Abstract

Pulmonary antibody-mediated rejection (AMR) consensus criteria categorize AMR by diagnostic certainty. This study aims to define the clinical features and associated outcomes of these recently defined AMR categories. Adjudication committees reviewed clinical data of 335 lung transplant recipients to define clinical or subclinical AMR based on the presence of allograft dysfunction, and the primary endpoints, time from transplant to allograft failure, a composite endpoint of chronic lung allograft dysfunction and/or death.
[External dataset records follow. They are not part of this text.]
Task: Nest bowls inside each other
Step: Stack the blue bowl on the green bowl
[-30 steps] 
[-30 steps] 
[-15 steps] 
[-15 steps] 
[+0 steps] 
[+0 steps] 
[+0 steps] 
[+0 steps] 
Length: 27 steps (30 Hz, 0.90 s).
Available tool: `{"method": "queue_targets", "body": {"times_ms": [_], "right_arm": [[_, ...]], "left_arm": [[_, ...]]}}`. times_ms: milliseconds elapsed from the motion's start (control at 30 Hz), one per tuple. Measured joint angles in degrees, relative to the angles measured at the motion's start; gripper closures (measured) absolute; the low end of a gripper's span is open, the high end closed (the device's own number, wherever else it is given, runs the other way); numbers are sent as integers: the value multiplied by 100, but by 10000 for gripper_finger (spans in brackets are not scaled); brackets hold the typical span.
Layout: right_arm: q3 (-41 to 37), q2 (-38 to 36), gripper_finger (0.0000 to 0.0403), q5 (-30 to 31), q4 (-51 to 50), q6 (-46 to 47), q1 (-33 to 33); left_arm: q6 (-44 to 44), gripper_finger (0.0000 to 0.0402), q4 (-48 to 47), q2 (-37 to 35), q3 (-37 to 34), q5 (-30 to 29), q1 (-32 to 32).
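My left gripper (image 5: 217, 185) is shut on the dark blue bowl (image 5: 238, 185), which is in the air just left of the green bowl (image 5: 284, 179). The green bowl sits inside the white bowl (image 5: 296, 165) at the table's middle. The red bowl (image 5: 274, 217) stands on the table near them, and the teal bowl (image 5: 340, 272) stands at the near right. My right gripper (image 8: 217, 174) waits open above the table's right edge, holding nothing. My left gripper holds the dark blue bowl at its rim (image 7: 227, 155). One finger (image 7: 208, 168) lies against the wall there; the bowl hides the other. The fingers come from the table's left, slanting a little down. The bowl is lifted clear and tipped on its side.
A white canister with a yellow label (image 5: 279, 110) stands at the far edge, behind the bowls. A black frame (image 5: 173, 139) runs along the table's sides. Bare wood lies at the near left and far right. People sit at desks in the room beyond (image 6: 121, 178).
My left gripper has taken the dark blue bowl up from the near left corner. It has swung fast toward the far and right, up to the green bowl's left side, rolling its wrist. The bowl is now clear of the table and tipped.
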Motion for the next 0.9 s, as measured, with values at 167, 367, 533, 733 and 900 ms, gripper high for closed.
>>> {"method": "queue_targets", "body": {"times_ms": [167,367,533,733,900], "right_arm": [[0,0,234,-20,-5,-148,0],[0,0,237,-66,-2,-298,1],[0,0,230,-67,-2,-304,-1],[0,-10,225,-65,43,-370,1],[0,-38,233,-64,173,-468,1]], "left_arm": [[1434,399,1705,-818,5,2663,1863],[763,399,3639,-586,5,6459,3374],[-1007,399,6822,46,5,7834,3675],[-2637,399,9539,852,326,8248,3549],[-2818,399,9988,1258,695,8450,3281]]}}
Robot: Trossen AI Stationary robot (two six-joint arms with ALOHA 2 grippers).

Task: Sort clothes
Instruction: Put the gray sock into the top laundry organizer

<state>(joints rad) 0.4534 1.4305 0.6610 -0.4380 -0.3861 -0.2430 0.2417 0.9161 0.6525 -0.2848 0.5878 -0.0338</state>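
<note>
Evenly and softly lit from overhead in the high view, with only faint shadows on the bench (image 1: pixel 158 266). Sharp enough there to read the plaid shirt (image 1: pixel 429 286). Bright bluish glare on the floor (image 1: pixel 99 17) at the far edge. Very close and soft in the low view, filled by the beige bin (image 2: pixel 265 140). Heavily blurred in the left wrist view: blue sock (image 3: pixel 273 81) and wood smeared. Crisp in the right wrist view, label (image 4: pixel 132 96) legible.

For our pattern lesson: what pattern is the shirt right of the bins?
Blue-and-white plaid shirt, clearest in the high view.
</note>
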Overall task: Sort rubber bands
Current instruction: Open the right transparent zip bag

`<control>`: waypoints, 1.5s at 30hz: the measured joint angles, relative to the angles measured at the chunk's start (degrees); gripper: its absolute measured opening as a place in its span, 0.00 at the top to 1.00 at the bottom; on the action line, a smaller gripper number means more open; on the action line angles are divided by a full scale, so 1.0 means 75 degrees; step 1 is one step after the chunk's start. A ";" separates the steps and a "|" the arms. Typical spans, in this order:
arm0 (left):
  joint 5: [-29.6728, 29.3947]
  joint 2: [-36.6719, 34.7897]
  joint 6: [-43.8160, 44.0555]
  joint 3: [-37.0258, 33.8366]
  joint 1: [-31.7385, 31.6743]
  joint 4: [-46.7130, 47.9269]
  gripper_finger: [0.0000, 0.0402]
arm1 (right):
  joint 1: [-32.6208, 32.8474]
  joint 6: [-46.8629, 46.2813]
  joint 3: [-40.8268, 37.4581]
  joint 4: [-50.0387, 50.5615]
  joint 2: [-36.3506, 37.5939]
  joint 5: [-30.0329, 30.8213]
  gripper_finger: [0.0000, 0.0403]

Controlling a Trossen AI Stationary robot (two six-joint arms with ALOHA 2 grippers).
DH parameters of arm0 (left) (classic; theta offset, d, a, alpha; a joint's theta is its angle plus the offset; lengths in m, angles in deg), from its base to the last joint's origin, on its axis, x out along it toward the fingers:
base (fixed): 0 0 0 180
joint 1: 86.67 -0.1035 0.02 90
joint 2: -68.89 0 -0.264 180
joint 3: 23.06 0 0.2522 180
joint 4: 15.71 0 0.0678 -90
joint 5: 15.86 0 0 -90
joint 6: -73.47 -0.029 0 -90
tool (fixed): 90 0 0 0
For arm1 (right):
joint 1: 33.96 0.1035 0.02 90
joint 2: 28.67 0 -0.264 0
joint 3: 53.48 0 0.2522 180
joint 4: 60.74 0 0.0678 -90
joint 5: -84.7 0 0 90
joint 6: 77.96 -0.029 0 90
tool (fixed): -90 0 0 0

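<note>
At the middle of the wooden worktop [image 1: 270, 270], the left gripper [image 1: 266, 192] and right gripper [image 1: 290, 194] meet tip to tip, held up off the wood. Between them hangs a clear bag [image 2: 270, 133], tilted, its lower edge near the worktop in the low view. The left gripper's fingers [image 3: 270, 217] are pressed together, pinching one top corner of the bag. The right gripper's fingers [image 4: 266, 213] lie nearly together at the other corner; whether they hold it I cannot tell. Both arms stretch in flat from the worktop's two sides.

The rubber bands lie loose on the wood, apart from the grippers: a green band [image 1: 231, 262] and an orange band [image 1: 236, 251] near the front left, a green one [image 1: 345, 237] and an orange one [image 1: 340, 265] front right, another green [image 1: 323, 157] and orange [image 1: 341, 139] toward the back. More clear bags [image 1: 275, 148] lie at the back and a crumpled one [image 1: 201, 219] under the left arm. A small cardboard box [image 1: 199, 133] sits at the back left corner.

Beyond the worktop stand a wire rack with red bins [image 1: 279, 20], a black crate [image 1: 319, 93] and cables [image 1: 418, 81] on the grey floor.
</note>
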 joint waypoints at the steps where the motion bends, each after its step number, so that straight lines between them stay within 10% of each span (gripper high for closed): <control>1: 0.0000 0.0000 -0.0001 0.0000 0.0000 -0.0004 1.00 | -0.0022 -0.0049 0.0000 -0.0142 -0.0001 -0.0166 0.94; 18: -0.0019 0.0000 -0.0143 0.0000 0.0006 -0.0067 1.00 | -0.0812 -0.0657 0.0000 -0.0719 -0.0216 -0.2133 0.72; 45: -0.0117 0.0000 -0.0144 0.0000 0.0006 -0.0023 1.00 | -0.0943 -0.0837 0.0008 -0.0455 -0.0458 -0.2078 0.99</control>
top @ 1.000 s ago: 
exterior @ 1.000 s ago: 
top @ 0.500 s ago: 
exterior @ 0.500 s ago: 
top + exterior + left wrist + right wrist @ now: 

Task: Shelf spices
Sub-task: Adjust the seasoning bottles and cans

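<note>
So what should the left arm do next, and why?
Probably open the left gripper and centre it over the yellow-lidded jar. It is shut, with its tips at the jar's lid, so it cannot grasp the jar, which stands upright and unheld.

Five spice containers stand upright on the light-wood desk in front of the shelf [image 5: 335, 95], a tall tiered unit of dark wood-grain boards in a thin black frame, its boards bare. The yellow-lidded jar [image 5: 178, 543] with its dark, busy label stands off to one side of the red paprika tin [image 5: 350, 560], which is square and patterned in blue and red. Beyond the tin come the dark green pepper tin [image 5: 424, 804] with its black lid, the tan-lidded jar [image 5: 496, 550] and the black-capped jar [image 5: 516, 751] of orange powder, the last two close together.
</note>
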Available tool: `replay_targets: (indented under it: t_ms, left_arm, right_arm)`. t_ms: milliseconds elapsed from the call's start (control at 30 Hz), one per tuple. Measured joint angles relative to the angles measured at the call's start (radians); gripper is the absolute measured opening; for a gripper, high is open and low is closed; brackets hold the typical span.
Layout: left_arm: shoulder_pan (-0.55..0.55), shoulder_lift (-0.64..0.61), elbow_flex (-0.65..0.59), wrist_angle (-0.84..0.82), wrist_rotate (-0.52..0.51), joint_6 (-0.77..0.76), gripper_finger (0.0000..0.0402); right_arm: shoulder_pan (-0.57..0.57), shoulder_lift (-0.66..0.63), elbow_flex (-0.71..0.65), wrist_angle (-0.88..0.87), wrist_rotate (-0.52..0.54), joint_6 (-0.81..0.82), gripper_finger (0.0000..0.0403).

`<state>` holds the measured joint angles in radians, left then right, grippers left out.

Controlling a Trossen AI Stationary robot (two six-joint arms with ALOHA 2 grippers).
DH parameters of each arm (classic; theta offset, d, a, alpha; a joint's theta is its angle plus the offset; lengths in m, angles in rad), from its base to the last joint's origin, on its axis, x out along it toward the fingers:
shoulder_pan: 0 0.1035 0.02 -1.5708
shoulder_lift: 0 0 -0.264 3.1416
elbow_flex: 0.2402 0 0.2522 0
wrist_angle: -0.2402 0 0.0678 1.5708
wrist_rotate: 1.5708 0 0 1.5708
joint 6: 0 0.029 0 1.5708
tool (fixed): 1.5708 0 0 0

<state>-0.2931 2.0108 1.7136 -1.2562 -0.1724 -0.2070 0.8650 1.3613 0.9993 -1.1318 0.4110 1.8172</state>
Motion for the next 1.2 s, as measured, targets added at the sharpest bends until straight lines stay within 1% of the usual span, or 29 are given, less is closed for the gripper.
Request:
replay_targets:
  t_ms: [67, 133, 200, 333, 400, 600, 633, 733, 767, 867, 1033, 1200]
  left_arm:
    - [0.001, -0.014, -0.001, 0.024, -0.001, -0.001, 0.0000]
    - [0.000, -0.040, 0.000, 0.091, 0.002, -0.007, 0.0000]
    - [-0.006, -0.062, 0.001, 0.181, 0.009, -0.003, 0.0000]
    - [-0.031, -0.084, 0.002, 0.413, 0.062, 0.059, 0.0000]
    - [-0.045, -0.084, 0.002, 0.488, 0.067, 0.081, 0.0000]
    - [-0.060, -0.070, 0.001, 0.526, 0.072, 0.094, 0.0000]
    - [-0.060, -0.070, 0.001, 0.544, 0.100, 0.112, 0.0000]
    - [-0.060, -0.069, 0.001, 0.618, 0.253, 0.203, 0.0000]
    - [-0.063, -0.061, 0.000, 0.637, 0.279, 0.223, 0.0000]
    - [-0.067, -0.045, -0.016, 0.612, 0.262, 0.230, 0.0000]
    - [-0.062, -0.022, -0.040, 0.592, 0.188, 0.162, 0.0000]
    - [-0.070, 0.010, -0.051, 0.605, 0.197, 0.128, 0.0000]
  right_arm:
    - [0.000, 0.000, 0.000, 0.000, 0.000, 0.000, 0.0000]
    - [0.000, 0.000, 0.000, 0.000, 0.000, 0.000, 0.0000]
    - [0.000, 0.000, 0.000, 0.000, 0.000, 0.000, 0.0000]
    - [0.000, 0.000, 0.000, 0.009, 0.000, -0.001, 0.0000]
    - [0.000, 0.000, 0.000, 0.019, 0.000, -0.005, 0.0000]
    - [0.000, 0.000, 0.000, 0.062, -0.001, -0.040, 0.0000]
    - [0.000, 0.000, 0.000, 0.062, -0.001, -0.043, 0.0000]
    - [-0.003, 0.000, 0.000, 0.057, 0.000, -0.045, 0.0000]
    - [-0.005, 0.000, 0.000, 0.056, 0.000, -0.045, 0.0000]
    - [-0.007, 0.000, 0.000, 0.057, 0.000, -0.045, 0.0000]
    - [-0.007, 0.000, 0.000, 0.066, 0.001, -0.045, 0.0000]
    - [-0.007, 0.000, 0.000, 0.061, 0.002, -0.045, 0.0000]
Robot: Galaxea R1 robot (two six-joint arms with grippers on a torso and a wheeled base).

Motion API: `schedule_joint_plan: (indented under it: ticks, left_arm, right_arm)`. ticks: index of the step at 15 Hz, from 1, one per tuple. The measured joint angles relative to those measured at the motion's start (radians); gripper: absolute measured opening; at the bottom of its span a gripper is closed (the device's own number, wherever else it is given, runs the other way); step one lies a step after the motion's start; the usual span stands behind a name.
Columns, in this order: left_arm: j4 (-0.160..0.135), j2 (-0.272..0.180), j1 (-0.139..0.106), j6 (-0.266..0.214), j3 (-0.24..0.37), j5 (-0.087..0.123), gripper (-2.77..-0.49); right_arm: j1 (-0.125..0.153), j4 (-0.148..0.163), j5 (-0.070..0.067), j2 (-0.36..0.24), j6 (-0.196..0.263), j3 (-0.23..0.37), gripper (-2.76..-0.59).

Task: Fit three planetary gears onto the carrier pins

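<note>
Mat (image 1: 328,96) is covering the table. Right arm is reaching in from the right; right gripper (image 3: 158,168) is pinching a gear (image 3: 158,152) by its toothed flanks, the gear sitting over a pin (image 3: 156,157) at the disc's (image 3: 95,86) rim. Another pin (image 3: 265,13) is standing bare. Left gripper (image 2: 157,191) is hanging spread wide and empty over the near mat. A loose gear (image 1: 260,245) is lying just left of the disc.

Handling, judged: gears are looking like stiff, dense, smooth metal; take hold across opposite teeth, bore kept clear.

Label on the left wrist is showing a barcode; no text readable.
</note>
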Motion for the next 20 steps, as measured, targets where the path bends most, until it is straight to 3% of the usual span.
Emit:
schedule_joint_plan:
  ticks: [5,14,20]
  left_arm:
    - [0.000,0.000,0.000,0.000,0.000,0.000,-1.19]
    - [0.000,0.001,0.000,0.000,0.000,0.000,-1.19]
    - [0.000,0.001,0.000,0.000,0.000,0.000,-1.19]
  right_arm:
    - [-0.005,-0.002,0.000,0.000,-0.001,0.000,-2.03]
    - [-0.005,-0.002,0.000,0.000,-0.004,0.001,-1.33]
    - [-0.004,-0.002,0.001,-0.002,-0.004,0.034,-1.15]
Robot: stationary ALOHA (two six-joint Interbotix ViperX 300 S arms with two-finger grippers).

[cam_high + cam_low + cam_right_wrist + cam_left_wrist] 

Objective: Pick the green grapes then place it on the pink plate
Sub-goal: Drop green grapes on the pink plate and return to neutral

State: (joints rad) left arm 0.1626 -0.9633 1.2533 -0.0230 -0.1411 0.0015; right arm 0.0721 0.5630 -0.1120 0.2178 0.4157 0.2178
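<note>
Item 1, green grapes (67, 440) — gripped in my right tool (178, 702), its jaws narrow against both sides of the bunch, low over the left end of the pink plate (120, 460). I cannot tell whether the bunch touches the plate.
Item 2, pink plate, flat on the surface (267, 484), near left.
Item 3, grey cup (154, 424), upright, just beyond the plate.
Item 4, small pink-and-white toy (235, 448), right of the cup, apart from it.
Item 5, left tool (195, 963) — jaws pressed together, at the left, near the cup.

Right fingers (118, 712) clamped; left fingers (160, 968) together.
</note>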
Clinical AMR was subcategorized based on diagnostic certainty as definite, probable or possible AMR if 4, 3, or 2 characteristic features were present, respectively. Allograft injury was assessed via plasma donor-derived cell-free DNA (ddcfDNA). Risk of allograft failure and allograft injury was compared for AMR categories using regression models. Over the 38.5 months follow-up, 28.7% of subjects developed clinical AMR (n=96), 18.5% developed subclinical AMR (n=62) or 58.3% were no AMR (n=177). Clinical AMR showed higher risk of allograft failure and ddcfDNA levels compared to subclinical or no AMR. Clinical AMR included definite/probable (n=21) or possible AMR (n=75). These subcategories showed similar clinical characteristics, ddcfDNA levels, and risk of allograft failure. However, definite/probable AMR showed greater measures of AMR severity, including degree of allograft dysfunction and risk of death compared to possible AMR. Clinical AMR showed greater risk of allograft failure than subclinical AMR or no AMR. Subcategorization of clinical AMR based on diagnostic certainty correlated with AMR severity and risk of death, but not with the risk of allograft failure.